As far as connectivity and latency improvments, this seems to be the biggest area of complaint and I believe the area that we are all hoping for the big breakthrough. The question is, why hasn't it been done to date, and why is a new product line needed to accomplish it? My UltraNova, which is similar in that the sound engine is on the synth, communicates optionally with a plug-in editor via audio over USB, has an option built-in audio interface, etc. seems to have little or no issues delivering on the expectations of USB integration, at about one fifth the cost of the Virus.

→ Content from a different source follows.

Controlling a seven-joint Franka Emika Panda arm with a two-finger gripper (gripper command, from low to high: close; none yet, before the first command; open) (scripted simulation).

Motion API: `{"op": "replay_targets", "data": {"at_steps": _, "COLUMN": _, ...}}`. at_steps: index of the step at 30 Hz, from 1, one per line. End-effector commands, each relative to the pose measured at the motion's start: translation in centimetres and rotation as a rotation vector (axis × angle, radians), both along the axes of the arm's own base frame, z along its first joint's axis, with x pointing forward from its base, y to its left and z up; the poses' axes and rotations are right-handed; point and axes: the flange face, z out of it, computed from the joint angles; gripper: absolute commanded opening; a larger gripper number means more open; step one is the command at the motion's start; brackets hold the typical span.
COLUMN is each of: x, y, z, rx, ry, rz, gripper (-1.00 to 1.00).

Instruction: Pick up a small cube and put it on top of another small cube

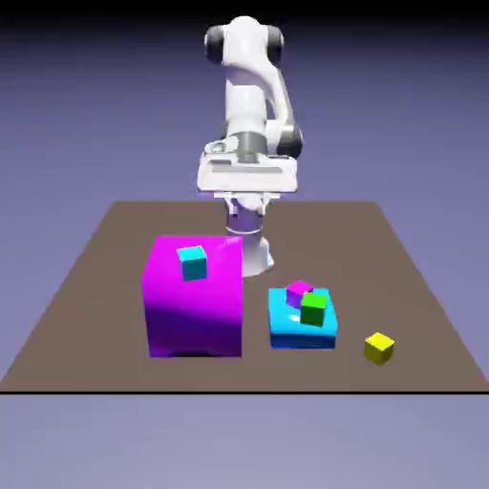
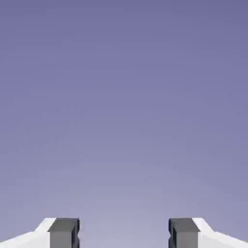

Granted it is mono-timbral and on paper spec offers less voices, but for the cost, someone could buy five of the things to offset that issue.

Sometimes I wonder if the exhorbant price point of the Virus isn't part of what helps to sustain it's status. Back in the 70's, Harley Davidson was getting their lunch eaten by cheaper, higher quality Japanese motorcyles, they revamped their image by dramatically increasing their price. The name of the restaurant escapes me, but a struggling sandwich shop somewhere in Philadelphia decided to achieve notoriety by offering a cheesesteak sandwich that cost $100. In both cases, it turned out to be a brilliant marketing scam for them. I'm starting to wonder if Kemper is a similar minded evil genius.